Playing the Black Piano
by Bill Holm
Milkweed Editions, 2004
Like a modern-day Walt Whitman, Bill Holm traverses contemporary America and the world. He moves from Iceland to China, from Oregon to Arizona, from his local post office box to the tunnel of an MRI machine. He revels in humanity's creativity and resourcefulness, he rails at its waste. His poems seek grandeur in both landscape and invention; they speak of waywardness and promise; they are laced with humor, biting honesty, and affection.
A musician, Holm celebrates the truly free market of music, from Schubert, Gould, and Tatum to musical beggars on Wuhan's Luoshi Road.
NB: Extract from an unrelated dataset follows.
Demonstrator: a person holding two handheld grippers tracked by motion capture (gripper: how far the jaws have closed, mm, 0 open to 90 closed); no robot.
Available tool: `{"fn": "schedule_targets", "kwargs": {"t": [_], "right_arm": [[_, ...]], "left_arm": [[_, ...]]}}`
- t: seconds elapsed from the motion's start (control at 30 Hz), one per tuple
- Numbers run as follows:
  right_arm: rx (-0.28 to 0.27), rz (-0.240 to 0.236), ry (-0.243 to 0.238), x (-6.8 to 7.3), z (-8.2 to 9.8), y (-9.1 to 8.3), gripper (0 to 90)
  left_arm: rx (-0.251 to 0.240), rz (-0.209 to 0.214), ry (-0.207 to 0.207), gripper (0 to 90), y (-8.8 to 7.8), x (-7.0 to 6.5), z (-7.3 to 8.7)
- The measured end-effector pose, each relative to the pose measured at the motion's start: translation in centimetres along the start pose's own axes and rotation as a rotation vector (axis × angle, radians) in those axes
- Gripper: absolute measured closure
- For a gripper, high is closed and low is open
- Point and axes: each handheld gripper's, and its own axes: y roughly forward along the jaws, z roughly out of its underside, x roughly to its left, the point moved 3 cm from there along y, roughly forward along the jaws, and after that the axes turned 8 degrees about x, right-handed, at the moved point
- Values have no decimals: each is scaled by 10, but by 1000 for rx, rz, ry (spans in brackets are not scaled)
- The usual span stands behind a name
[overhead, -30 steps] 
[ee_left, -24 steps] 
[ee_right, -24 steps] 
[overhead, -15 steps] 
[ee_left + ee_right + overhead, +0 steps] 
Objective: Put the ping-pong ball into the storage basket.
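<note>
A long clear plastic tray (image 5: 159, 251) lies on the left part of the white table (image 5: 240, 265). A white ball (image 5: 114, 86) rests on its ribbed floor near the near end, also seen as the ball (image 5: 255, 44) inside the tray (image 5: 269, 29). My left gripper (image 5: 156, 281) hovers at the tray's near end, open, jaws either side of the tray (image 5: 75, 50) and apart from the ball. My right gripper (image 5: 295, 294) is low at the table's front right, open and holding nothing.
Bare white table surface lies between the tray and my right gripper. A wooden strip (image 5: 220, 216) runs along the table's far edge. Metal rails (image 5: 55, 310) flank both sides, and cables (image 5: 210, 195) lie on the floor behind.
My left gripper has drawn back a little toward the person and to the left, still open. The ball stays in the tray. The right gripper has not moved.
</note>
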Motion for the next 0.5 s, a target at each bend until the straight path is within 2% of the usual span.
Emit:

In the masterful poem "Playing Haydn for the Angel of Death," Holm's reaper sits in a straight-backed chair in the side yard, in no hurry to claim his due as long as strains of Haydn drift through the window to amuse his mind with the surprise and order of creation.
This collection includes poems about the staff at the Windows on the World Café, the loss of Senator Paul Wellstone, and the slow retreat from the world of a friend who died of AIDS.
About the author
Bill Holm is the author of several books of essays and poetry, including Coming Home Crazy: An Alphabet of China Essays; The Heart Can Be Filled Anywhere on Earth; Eccentric Islands: Travels Real and Imaginary; The Dead Get By with Everything; and Box Elder Bug Variations, all published by Milkweed. A winner of the Minnesota Book Award, Holm teaches at Southwest State University in Marshall, Minnesota, and spends his summers in Iceland, on the Arctic Circle.